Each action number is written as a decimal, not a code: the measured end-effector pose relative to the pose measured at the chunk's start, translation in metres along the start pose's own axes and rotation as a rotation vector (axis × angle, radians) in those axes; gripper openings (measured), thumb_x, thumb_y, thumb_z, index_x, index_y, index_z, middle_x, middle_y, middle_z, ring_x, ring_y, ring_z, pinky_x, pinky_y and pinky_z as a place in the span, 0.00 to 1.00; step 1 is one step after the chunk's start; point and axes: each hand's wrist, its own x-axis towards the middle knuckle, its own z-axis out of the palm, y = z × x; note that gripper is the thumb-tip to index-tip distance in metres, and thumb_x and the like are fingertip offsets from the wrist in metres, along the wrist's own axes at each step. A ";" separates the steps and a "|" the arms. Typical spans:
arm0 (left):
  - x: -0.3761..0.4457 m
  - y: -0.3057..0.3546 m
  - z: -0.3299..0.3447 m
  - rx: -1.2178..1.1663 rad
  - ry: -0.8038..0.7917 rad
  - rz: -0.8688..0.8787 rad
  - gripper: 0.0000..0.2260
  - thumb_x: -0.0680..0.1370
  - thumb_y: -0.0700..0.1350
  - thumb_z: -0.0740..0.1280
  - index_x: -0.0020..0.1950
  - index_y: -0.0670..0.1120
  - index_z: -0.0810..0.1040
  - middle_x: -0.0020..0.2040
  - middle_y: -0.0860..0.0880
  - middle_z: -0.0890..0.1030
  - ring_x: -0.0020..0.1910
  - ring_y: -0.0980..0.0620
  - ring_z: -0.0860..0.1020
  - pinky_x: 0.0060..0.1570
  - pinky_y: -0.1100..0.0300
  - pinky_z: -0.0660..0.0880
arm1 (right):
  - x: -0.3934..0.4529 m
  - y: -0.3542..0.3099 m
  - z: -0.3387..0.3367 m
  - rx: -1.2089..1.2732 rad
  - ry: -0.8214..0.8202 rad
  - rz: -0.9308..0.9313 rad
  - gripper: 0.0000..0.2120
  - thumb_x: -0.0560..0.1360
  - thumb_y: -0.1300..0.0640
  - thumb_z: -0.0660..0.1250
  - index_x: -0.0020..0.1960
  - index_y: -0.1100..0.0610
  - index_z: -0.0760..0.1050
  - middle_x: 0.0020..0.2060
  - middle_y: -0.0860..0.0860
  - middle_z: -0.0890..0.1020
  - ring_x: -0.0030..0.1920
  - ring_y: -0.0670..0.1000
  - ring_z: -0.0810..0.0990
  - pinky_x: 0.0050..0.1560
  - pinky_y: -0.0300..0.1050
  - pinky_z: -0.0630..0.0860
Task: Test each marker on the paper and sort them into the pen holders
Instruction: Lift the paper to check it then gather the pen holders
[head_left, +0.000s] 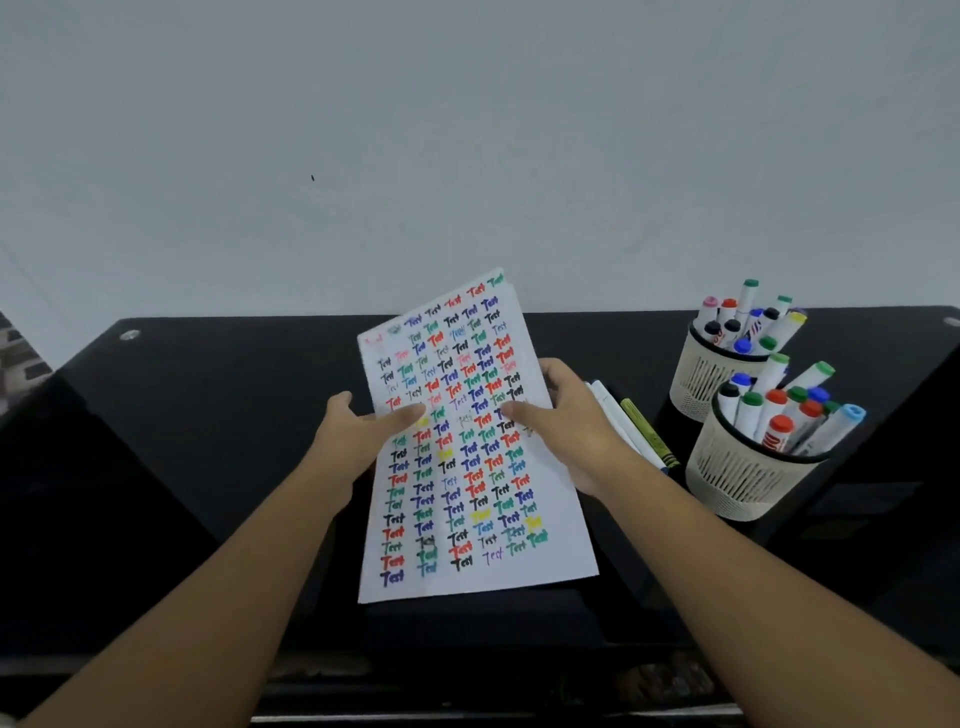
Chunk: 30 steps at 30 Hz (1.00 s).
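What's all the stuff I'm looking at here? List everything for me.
paper: one or more white sheets, covered in coloured "Test" words, held up over the table centre.
far pen holder: one, cream, back right, full of markers.
near pen holder: one, cream, front right, full of markers.
loose markers: a few, white and yellow-green, lying between paper and holders.
table: one, glossy black.
wall: pale grey, behind.
left hand: grips the paper's left edge.
right hand: grips the paper's right edge.
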 end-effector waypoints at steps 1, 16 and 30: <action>0.000 0.004 -0.006 -0.018 -0.045 -0.020 0.59 0.61 0.57 0.84 0.82 0.48 0.54 0.63 0.48 0.78 0.53 0.50 0.79 0.59 0.45 0.75 | -0.001 -0.002 0.000 0.028 0.002 -0.020 0.19 0.77 0.64 0.74 0.61 0.49 0.73 0.54 0.52 0.86 0.48 0.54 0.88 0.45 0.58 0.86; -0.029 0.017 -0.029 -0.152 -0.031 0.514 0.40 0.81 0.38 0.69 0.82 0.63 0.48 0.57 0.51 0.84 0.52 0.50 0.85 0.46 0.45 0.83 | -0.006 -0.036 0.022 0.037 0.037 -0.156 0.10 0.83 0.62 0.67 0.62 0.51 0.77 0.53 0.49 0.87 0.51 0.51 0.88 0.54 0.62 0.84; -0.016 0.033 -0.032 -0.011 -0.004 0.706 0.12 0.83 0.42 0.67 0.53 0.58 0.87 0.59 0.53 0.83 0.60 0.56 0.81 0.62 0.49 0.79 | -0.008 -0.031 0.031 -0.154 0.082 -0.502 0.36 0.84 0.63 0.65 0.82 0.38 0.52 0.67 0.33 0.76 0.61 0.35 0.80 0.61 0.42 0.80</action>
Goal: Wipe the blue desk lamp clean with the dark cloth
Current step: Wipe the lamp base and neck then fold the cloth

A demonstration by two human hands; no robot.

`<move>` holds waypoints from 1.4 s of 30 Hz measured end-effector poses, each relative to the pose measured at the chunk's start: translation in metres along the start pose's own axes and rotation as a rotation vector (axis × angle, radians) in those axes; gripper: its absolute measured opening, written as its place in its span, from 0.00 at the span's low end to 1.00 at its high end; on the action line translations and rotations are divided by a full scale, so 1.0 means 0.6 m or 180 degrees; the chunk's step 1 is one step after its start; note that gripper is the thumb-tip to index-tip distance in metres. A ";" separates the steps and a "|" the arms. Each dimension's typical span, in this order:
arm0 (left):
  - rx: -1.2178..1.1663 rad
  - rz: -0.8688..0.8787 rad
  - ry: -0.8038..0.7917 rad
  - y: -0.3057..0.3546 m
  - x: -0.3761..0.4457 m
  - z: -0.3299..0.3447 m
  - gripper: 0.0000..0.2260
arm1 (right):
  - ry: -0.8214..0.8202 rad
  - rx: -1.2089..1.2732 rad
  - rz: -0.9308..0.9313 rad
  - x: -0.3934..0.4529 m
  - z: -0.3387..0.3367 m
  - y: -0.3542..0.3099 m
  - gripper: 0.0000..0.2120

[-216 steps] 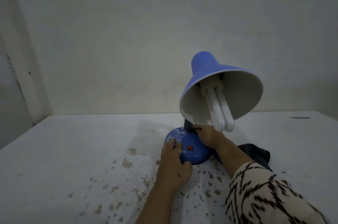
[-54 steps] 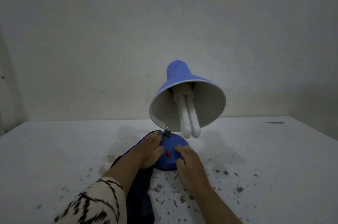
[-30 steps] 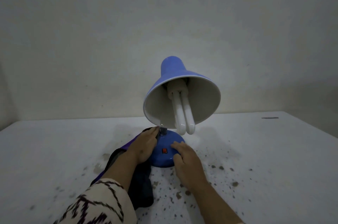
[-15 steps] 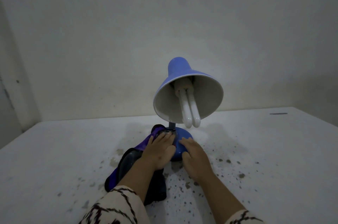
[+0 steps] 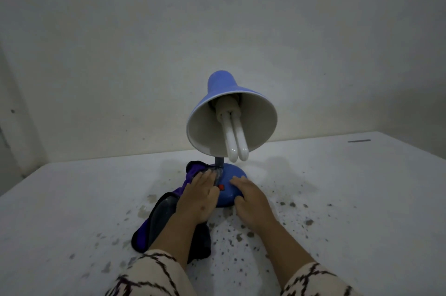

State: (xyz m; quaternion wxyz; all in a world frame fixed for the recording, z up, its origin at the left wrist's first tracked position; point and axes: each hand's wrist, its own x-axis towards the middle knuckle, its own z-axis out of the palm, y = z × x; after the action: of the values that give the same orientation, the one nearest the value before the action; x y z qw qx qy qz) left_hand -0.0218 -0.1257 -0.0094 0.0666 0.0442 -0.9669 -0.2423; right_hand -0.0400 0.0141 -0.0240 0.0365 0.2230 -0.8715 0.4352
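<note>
Blue plastic is under both my hands: the blue desk lamp (image 5: 229,126) stands near the middle of the table (image 5: 362,187), its shade tipped toward me so I look into the white inside and at the twin-tube bulb (image 5: 235,141). My left hand (image 5: 198,196) lies flat, fingers straight, pressing the dark cloth (image 5: 159,221) against the left side of the lamp's round base (image 5: 231,182), just beside the stem (image 5: 219,162); the rest of the cloth trails back along the table beneath my forearm. My right hand (image 5: 251,201) rests released on the right side of the base, fingers laid over it, steadying it without gripping anything. The red switch (image 5: 221,187) sits between my two hands.

I judge I am at the base-wiping step, working round the foot of the stem. Next I should draw the cloth across the front and right of the base, which means shifting my right hand out of the way, and go lightly over the switch. The stem and shade would come after that, with care near the bulb.
</note>
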 end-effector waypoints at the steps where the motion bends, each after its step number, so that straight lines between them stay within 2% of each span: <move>1: -0.0007 -0.0030 0.0020 0.002 -0.004 0.000 0.23 | -0.0011 -0.0014 -0.0006 0.000 0.000 0.000 0.24; 12: 0.0124 -0.0038 0.0290 0.025 -0.081 0.017 0.28 | -0.0138 -0.0031 0.0011 0.002 0.001 -0.003 0.25; 16: 0.0349 0.0176 -0.0042 0.031 -0.119 0.019 0.29 | -0.0149 -0.0006 0.0029 0.001 0.000 -0.005 0.23; 18: 0.0703 0.0320 -0.0274 0.029 -0.125 0.023 0.29 | -0.0124 0.0092 0.0048 0.001 0.000 -0.008 0.22; 21: 0.1016 0.0464 -0.0374 0.026 -0.121 0.028 0.29 | -0.0073 0.0247 0.0063 0.000 -0.001 -0.010 0.20; 25: 0.0805 0.0489 -0.0297 0.029 -0.113 0.031 0.33 | -0.0031 0.0412 0.0098 -0.003 -0.006 -0.010 0.20; 29: 0.0126 0.0469 -0.0034 0.039 -0.107 0.016 0.29 | -0.0018 0.0631 0.0172 -0.002 -0.007 -0.008 0.21; 30: 0.0184 0.0458 0.0110 0.042 -0.105 0.010 0.28 | -0.0012 0.0670 0.0184 -0.002 -0.006 -0.008 0.21; 32: 0.0900 0.0463 0.0487 0.048 -0.100 0.009 0.29 | 0.0008 0.0728 0.0211 0.000 -0.005 -0.008 0.21; 35: 0.1491 0.0278 0.0581 0.061 -0.088 0.022 0.23 | 0.0026 0.0799 0.0254 0.000 -0.006 -0.005 0.21; 36: 0.1528 0.0252 0.0543 0.062 -0.084 0.032 0.23 | 0.0027 0.0823 0.0263 -0.001 -0.007 -0.004 0.21; 38: 0.1531 0.0058 0.0095 0.053 -0.071 0.050 0.32 | 0.0032 0.0873 0.0258 -0.002 -0.007 -0.004 0.21; 40: 0.1597 0.0207 -0.0088 0.045 -0.057 0.064 0.40 | 0.0042 0.0957 0.0253 -0.002 -0.007 -0.003 0.20; 42: 0.1276 0.0112 -0.0242 0.047 -0.054 0.051 0.37 | 0.0050 0.1059 0.0254 -0.001 -0.007 -0.002 0.20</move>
State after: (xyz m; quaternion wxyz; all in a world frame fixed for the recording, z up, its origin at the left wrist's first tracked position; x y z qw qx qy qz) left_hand 0.0042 -0.0828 -0.0262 0.0241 0.0305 -0.9982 -0.0453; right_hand -0.0394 0.0169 -0.0207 -0.0115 0.1877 -0.7953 0.5763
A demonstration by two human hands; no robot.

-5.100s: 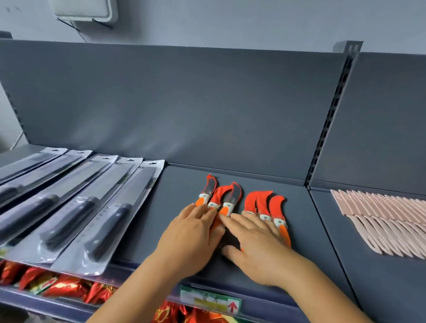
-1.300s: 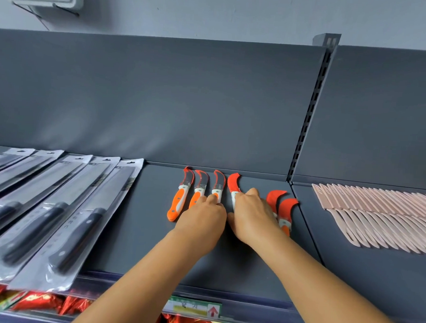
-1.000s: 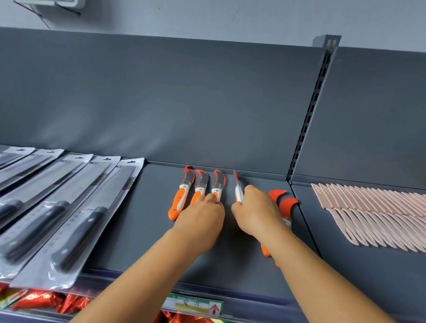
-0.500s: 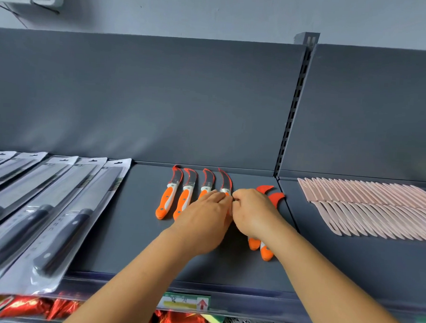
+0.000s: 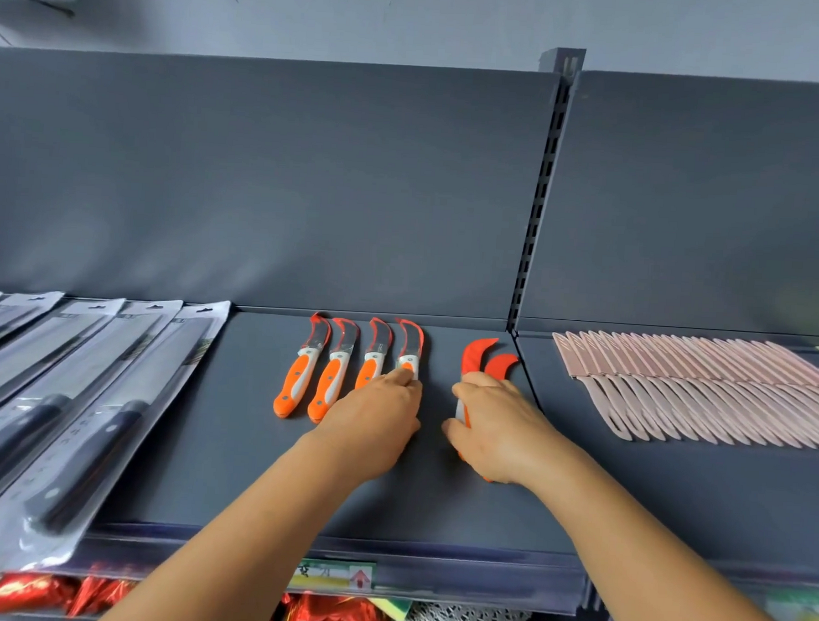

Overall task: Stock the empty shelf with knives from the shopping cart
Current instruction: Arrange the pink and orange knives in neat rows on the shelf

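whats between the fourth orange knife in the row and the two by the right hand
Nothing: in the head view, only bare grey shelf separates the fourth knife from the two knives the right hand holds.

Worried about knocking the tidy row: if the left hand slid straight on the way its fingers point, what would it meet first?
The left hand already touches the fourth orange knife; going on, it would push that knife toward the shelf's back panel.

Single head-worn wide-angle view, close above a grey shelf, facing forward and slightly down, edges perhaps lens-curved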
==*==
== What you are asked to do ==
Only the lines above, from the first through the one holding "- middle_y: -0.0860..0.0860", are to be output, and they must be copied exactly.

== Answer section ==
Each action number is written as a decimal, not a code: the measured end-effector pose relative to the pose measured at the chunk's start, translation in metres along the start pose's own axes and rotation as a rotation vector (axis × angle, radians) in those axes; gripper openings (measured), thumb_x, thumb_y, thumb_z, index_x, index_y, index_z, middle_x, middle_y, middle_z, ring_x, ring_y, ring_z, pinky_x, pinky_y and pinky_z as a place in the span, 0.00 to 1.00; step 1 is one step after the chunk's start; point and axes: each hand's wrist, its own x-axis towards the middle knuckle, its own z-axis out of the palm, y = z × x; note that gripper is the thumb-tip to index-tip distance in metres, and thumb_x and the like are fingertip offsets from the wrist in metres, along the wrist's own axes at each step. A ";" separates the steps and a "|" the arms. Typical spans:
arm0 (left):
  - x: -0.3761..0.4457 m
  - y: -0.3057..0.3546 m
  - z: -0.3299..0.3447 m
  - rx: -1.2178..1.1663 rad
  - ry: -0.8038..0.7917 rad
  - rz: -0.8688..0.8787 rad
  - gripper: 0.0000..0.2260
  - thumb_x: -0.0680..0.1370
  - thumb_y: -0.0700..0.1350
  - thumb_z: -0.0740..0.1280
  - index_x: -0.0020..0.1950
  - index_y: -0.0670..0.1120
  - index_z: -0.0810..0.1040
  - middle_x: -0.0020..0.2040
  - middle_y: -0.0860..0.0880
  - middle_z: -0.0890..0.1030
  - ring_x: -0.0020..0.1910
  - ring_y: -0.0980..0.0620
  - ring_z: -0.0860..0.1020
  - pinky_x: 0.0060..0.1570
  - pinky_y: -0.1100..0.0300
  - pinky_z: -0.0660..0.0880
arm1 (right):
  - x: -0.3934..0.4529 m
  - y: -0.3542..0.3099 m
  - z: -0.3387..0.3367 m
  - rx: -1.2089..1.2732 rad
  - ry: -0.8214..0.8202 rad
  - rz: -0.9308..0.9313 rad
  - gripper: 0.0000..0.2120
  - thumb_x: -0.0560..0.1360
  - thumb_y: -0.1300..0.0640
  - thumb_z: -0.0660..0.1250
  - index_x: -0.0020..0.1960
  - index_y: -0.1100..0.0610
  - index_z: -0.0760..0.1050
  - middle_x: 0.0020..0.2060
  - middle_y: -0.0860..0.0860

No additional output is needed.